Activity.
Reproduce exactly, from the data that follows, the line with "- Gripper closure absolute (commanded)", the line with "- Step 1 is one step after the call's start", and every line that lies between them.

(Beginning of Provided records)

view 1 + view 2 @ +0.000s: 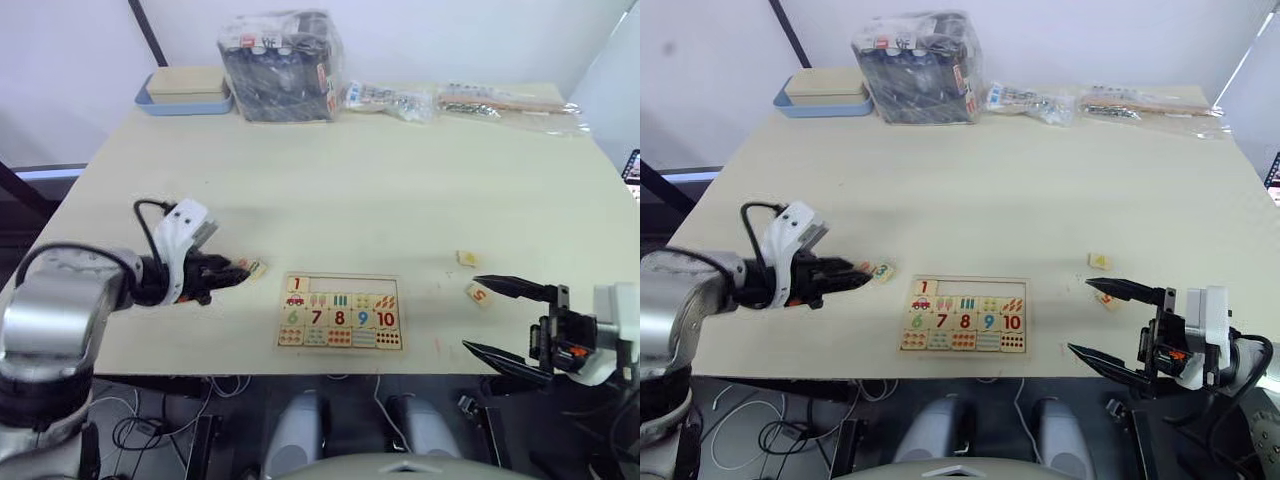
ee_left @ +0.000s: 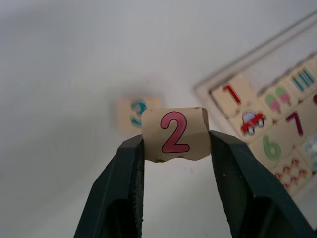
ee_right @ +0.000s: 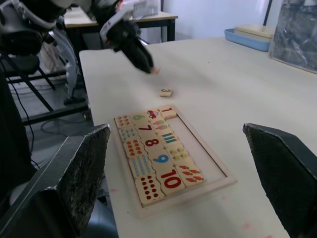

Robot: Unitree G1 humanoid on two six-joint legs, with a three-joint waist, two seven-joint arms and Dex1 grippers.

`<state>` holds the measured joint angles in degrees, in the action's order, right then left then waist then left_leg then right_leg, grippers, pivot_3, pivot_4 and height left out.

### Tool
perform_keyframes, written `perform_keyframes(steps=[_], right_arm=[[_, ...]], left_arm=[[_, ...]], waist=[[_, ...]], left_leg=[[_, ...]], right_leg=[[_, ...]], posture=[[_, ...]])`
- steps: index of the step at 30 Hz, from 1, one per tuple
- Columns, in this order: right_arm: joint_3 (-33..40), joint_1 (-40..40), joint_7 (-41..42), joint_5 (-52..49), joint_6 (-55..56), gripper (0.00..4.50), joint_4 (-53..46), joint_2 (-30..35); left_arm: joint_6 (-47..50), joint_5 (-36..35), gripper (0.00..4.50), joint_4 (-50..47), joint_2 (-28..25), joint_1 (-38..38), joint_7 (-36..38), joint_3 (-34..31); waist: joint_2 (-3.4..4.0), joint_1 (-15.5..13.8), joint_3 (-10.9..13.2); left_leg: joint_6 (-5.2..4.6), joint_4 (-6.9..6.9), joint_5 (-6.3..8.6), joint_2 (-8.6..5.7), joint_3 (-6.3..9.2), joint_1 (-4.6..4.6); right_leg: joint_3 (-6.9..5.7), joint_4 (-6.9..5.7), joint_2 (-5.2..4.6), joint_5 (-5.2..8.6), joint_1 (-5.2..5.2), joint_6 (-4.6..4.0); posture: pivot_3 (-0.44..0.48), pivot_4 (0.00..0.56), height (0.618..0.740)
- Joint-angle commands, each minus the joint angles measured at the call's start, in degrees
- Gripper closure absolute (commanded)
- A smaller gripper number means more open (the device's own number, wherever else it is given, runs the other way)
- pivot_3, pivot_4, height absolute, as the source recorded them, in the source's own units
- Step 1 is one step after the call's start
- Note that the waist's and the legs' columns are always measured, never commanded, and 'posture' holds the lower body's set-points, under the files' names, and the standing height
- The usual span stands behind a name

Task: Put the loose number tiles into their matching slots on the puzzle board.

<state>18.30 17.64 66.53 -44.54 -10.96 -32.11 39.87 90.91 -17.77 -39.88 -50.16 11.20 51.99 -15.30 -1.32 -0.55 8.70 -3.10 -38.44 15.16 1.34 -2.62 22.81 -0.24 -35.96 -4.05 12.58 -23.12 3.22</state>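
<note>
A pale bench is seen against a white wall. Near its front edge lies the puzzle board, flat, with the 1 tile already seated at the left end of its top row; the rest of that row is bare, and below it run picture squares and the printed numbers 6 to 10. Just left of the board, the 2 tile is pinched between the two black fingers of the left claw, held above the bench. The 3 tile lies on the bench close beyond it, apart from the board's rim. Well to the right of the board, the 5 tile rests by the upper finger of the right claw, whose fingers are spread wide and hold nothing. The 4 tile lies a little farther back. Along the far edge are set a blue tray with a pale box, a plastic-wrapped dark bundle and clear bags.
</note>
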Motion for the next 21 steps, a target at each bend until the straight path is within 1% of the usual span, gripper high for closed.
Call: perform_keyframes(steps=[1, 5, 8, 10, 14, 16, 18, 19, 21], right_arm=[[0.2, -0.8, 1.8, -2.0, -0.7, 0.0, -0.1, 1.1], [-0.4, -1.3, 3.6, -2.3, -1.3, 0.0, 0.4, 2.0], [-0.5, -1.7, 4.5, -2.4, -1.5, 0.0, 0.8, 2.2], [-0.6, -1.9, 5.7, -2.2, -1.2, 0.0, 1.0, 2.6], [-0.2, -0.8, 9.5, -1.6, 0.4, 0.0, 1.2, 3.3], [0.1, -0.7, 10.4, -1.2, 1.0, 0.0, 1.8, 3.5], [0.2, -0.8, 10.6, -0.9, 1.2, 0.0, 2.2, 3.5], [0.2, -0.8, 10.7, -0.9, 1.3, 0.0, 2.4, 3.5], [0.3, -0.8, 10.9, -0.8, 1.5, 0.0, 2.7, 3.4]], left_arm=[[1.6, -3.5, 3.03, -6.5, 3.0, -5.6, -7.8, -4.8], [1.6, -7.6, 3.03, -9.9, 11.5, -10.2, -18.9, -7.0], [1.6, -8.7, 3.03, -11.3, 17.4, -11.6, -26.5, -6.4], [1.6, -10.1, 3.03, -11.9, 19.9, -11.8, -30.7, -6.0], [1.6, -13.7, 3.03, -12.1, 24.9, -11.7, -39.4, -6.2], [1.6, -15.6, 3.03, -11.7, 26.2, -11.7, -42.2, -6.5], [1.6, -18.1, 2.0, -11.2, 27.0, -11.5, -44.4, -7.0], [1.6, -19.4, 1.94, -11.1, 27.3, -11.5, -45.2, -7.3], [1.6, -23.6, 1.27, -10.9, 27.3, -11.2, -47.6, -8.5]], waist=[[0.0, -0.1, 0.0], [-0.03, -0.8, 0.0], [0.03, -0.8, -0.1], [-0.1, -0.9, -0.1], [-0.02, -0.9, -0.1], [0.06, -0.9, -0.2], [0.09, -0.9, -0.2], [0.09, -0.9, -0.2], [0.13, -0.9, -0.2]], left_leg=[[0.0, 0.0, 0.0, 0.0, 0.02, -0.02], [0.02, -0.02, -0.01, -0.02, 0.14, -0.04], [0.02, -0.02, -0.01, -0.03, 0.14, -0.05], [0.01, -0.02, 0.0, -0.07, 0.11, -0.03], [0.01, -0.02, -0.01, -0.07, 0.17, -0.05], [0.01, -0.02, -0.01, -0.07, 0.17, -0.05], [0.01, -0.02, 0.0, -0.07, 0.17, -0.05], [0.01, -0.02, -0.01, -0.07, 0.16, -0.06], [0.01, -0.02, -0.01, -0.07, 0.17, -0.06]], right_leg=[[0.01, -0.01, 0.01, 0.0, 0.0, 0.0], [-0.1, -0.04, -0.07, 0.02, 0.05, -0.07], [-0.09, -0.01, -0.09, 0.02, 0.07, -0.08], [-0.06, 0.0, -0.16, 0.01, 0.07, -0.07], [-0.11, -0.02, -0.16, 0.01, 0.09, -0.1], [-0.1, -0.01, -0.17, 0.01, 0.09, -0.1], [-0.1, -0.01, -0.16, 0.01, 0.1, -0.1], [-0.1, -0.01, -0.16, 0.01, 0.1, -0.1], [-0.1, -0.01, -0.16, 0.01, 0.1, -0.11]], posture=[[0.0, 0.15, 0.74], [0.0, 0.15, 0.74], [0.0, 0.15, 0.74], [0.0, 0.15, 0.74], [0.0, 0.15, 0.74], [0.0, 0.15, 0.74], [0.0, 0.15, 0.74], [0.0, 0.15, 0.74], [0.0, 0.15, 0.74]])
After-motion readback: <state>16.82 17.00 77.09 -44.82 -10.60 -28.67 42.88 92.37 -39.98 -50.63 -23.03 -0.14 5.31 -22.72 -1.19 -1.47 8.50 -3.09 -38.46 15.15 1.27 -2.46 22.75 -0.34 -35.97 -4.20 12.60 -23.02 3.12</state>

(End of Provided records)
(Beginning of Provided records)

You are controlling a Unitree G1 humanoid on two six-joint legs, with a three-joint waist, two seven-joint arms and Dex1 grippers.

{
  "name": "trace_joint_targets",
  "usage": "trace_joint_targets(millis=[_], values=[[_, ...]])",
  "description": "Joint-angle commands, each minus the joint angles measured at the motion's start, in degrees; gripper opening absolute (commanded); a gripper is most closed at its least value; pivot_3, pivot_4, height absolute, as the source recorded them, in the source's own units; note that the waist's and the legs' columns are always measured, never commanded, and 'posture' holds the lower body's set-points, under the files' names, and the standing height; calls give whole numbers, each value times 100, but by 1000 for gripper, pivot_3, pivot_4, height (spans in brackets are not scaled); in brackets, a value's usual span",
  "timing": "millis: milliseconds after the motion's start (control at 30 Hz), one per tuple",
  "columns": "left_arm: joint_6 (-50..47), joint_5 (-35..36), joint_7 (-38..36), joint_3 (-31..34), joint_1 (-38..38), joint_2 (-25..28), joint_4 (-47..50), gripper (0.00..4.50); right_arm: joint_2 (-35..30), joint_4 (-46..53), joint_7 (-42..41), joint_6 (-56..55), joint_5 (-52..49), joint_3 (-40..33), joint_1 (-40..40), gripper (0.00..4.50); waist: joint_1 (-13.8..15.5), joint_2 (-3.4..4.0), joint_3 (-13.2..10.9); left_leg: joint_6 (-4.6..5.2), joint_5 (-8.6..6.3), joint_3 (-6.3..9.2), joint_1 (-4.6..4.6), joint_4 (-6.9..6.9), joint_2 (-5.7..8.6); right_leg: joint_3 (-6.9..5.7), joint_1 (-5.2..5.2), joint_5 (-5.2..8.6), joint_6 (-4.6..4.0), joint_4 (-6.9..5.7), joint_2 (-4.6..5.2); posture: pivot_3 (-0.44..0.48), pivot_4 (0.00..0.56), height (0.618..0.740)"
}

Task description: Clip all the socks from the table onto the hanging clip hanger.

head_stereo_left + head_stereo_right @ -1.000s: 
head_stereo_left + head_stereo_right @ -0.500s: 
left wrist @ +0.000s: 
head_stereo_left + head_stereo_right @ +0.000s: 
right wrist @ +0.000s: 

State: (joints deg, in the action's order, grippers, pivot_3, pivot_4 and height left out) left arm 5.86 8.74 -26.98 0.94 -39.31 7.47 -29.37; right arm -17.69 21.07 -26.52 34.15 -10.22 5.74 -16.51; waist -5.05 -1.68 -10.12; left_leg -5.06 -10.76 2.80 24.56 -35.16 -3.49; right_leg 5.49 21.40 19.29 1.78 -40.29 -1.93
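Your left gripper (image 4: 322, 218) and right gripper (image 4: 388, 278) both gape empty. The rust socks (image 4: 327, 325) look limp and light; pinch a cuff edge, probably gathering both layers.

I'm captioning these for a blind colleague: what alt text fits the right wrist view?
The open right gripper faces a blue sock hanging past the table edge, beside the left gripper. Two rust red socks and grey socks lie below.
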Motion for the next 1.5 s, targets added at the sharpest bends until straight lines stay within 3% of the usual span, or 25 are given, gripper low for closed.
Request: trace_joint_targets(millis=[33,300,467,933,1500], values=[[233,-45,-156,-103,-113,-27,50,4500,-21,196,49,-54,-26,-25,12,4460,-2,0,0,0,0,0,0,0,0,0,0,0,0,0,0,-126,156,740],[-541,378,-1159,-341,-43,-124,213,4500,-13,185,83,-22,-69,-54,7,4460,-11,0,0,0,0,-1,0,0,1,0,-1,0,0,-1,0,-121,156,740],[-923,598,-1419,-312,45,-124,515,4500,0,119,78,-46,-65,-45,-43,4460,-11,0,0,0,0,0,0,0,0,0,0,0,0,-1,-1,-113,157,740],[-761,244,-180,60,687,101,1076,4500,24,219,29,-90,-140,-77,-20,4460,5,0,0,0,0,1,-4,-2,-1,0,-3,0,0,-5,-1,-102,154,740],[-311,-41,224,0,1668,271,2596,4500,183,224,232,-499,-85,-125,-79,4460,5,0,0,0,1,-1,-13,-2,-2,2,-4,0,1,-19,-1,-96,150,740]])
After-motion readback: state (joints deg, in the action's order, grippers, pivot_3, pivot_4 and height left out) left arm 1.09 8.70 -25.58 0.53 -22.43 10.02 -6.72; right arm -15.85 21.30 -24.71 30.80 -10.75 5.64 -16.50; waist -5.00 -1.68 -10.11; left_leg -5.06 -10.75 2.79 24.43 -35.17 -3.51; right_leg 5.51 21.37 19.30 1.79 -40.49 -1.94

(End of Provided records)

Exercise result.
- Gripper closure absolute (commanded)
- A smaller gripper number means more open (the device's own number, wherever else it is given, runs the other way)
- pivot_3, pivot_4, height absolute, as the source recorded them, in the source's own units
- Step 1 is one step after the call's start

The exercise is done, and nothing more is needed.